Let me know if you need more detailed info.
Thank you for all your tips and pointers.

Last Edited by Niner_Mike at 13 Sep 15:27
Abeam the Flying Dream
EBKT, western Belgium, Belgium

WOW that is ultra impressive!

I like the engineering… the steel cable preventing the hose from getting pulled out of the swaged fittings.

Administrator
Shoreham EGKA, United Kingdom

Nice!

Niner_Mike wrote:

topped my built-in bottle off to the specced 1800psi

I assume you have the table in the POH for conversion of the pressure needed depending on the environmental conditions (i.e. outside temperature).

I tend to not top it up as I don’t have to take nothing into account. I just fill, say, to 1000psi and fly with that until refill needed. Using oxysaver cannulas this lasts for a lot more than I can sit. Of course for long flights with a full cabin I’d top it up.

The best thing about having your refill station is that you can easily decide on when and how much to fill. And having the bottle(s) next to the plane it’s a non-issue to refill whenever necessary.

Last Edited by UdoR at 13 Sep 15:16
Germany

@UdoR
Yes, the POH calls from 1850 psi @70°F but the table allows you to overfill to a higher pressure / higher temp so when it cools down it lands at 1850.
In reality I filled verrrry slowly to 125 bar indicating (1813 psi) and according to the gauge in the airplane, I landed at 1750 psi.

I also repurposed my MHOxygen O2D2 for extra range. So I have plenty of oxygen range, making me reasonably independent of out-of-base refills.

And I admit … it was a nice project too.

Abeam the Flying Dream
EBKT, western Belgium, Belgium

@aeroplus

Thanks all for the tips provided. I am sure I can find some solution now. :-)
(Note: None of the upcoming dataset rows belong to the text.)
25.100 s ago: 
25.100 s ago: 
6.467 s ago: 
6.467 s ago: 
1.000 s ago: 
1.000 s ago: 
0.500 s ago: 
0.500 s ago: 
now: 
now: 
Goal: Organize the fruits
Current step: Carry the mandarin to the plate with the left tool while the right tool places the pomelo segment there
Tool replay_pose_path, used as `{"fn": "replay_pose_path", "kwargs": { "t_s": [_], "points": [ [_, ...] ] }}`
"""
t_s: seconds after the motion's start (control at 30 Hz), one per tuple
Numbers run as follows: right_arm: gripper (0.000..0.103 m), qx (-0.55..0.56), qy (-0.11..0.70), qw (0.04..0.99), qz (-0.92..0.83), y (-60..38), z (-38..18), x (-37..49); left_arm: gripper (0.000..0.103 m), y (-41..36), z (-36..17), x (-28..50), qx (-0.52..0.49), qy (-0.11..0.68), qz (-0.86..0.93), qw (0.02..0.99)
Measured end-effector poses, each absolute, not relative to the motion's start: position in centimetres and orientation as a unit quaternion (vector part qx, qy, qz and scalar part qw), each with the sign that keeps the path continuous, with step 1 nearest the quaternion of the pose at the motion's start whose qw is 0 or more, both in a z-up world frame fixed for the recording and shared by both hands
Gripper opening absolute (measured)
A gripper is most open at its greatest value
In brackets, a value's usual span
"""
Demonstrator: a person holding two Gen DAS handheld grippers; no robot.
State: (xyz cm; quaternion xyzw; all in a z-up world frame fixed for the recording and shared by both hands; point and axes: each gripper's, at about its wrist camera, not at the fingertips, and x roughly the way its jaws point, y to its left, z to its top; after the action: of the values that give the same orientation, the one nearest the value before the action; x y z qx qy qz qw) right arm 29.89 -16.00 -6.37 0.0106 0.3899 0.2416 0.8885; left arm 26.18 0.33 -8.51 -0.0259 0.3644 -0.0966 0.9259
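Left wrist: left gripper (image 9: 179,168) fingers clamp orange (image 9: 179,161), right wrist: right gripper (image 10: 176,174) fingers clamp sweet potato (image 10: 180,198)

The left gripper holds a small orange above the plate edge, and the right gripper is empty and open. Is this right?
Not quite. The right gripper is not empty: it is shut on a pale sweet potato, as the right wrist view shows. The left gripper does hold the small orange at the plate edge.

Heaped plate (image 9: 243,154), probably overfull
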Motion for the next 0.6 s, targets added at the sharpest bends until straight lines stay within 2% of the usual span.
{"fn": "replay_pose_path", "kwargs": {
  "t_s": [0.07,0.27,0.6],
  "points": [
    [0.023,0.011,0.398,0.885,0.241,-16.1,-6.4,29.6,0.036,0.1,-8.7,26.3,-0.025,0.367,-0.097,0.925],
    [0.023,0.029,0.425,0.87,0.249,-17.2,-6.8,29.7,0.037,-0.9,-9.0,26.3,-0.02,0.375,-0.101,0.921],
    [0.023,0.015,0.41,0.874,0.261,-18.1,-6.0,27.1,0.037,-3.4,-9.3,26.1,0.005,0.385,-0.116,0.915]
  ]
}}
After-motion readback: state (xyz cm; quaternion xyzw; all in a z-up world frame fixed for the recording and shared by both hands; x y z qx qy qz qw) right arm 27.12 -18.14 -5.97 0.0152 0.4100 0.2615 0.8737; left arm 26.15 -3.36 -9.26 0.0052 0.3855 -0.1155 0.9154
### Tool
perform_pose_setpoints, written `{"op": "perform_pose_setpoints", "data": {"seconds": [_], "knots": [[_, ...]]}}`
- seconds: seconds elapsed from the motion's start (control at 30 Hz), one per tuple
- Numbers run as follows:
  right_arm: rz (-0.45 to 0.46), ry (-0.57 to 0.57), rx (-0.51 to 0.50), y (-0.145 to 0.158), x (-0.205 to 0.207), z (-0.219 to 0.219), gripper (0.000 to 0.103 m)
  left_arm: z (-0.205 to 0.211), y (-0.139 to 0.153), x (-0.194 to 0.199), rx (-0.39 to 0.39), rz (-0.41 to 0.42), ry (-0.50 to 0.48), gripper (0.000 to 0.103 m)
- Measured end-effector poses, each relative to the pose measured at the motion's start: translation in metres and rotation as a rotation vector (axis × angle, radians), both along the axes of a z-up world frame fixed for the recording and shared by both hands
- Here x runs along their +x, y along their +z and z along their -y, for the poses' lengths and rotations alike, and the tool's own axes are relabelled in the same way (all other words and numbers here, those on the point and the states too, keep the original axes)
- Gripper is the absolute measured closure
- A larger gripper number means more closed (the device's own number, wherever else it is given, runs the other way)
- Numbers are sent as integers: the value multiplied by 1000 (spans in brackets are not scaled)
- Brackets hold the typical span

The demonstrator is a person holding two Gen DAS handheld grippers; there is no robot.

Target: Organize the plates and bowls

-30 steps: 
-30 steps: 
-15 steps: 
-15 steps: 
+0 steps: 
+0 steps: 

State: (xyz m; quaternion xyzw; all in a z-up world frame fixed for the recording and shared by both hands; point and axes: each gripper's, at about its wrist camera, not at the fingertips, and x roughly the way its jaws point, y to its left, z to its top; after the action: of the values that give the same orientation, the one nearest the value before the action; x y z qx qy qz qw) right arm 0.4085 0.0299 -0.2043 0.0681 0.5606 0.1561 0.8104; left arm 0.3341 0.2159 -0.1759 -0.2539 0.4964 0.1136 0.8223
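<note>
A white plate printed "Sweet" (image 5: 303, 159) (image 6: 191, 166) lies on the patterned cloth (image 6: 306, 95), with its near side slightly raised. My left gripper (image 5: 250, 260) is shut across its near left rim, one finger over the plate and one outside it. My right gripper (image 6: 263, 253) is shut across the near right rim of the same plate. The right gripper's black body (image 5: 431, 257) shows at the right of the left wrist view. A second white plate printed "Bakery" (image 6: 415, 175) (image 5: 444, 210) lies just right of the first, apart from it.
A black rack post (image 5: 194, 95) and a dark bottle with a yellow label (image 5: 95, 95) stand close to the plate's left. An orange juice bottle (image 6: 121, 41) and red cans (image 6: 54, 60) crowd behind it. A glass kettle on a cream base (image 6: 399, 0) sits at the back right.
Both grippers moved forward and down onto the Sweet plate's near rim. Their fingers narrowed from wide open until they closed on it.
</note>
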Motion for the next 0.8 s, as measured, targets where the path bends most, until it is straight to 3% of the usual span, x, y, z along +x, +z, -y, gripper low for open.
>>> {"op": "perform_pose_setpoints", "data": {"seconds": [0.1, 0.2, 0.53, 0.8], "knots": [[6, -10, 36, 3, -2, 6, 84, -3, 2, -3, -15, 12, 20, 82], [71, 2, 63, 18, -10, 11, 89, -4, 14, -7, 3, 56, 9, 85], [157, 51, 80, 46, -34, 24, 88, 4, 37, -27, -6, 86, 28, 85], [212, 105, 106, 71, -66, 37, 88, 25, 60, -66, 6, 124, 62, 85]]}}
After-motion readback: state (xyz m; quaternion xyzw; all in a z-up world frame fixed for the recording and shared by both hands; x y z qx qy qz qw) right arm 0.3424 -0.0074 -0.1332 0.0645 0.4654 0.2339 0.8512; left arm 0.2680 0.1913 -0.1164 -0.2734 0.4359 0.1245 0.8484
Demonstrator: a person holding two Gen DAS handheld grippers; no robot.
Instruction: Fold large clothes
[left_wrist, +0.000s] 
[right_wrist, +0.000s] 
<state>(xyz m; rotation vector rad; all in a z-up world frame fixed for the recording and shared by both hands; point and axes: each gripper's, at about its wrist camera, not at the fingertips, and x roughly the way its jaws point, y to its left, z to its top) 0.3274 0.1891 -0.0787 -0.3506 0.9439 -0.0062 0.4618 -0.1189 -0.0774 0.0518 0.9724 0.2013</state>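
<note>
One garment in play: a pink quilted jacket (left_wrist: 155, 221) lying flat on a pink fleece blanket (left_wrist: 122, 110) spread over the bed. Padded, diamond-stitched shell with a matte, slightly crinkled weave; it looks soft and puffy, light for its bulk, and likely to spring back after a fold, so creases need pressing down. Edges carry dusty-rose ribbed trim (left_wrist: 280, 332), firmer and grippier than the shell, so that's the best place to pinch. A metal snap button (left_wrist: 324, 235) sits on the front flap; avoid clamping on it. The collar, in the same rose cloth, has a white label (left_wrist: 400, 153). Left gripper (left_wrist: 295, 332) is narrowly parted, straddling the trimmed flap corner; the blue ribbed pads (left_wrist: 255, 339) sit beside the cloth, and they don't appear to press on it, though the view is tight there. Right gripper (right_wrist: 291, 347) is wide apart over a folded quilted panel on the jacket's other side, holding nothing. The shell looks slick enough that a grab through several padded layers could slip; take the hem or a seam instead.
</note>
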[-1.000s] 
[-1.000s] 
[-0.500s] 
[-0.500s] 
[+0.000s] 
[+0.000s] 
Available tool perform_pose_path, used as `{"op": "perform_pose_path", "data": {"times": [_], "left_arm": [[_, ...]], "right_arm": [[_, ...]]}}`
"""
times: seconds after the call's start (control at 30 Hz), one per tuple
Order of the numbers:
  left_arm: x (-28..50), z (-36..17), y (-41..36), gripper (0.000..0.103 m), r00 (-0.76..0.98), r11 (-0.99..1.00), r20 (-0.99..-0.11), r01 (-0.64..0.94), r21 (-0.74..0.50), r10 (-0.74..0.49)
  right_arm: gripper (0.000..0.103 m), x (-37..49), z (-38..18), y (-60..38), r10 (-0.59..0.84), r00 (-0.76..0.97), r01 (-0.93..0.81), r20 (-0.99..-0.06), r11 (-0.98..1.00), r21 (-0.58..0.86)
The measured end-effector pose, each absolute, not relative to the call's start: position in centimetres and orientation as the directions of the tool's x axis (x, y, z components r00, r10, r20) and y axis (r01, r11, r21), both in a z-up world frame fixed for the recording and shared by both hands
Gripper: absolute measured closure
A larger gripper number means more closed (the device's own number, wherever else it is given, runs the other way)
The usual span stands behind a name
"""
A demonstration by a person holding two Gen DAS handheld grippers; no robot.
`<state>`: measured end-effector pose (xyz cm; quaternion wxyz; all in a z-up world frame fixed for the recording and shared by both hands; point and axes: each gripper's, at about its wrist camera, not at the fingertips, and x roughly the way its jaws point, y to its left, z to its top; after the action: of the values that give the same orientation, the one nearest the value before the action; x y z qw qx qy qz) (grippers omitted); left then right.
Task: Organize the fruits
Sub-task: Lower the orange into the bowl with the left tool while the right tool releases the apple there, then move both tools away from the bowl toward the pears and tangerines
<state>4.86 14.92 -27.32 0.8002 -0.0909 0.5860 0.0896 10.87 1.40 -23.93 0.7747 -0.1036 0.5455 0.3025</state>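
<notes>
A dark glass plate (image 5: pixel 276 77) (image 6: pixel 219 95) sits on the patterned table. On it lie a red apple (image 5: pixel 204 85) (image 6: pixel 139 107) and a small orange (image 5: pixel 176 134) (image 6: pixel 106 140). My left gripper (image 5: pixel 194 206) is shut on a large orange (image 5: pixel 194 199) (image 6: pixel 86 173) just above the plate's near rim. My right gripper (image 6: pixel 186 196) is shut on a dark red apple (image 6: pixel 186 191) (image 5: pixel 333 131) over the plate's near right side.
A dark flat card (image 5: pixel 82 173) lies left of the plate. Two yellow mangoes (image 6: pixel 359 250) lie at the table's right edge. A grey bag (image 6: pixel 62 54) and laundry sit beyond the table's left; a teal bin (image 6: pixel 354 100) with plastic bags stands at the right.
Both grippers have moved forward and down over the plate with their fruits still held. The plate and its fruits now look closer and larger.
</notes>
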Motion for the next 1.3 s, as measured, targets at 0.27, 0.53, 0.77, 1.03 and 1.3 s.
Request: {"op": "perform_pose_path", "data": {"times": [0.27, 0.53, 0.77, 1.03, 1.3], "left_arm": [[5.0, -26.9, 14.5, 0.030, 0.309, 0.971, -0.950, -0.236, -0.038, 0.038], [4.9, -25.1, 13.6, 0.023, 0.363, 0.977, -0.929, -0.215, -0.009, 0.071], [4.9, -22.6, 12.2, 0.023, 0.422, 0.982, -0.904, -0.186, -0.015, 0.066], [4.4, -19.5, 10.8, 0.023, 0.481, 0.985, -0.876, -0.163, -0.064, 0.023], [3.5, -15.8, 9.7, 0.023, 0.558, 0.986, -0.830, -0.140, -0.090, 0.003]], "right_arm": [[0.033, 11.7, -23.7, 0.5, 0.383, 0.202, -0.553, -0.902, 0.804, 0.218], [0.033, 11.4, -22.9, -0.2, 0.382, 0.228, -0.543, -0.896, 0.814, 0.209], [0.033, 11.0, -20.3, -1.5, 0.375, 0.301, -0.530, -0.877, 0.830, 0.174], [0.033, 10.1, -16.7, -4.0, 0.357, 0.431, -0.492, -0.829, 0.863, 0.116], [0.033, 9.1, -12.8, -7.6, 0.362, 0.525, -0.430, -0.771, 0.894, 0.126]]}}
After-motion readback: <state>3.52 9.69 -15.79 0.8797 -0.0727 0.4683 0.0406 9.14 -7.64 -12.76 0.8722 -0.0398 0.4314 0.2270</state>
Eurint (www.eurint.com) can help you with your Dutch master bottle connector

Abeam the Flying Dream
EBKT, western Belgium, Belgium

I haven’t got around to buying an O2 system yet. Someone offered me the use of a BOC ‘F’ sized medical oxygen cylinder (1360 L) and regulator which weighs 17 kg. It would be convenient as I wouldn’t need to worry about refills etc. Would it be feasible to use this on board? I guess I would then just buy a flow meter and some cannulas if so.

EIMH, Ireland

17kg is really heavy. I would not carry that even if somebody gave it to me. For refilling, perhaps.

What is the regulator? Welding regs tend to go up to maybe 100psi. For use with a constant flow cannula, or feeding a demand regulator like the MH O2D2, you want about 20psi.

If you get a demand reg you can use a cylinder which is about 5x smaller; data here.

Quite simply, the best today, and for some years, is the MH “48 cu ft” composite cylinder, their 1st stage reg, an O2D2, and the cheap cannulas. Photo near the end of here.

Administrator
Shoreham EGKA, United Kingdom

We have 2 stage regulators that can be set to output 0-6 bar (~100 psi). MH stuff looks good of course but I would be travelling with 4 people and only need O2 maybe 4-5 trips a year so the cost of that gear is a bit off-putting for me.
Probably using big cylinders is best but I do have a bit of a fear of setting the place on fire, or buying a cylinder with some weird fitting for which I wouldn’t be able to make up a transfilling hose easily.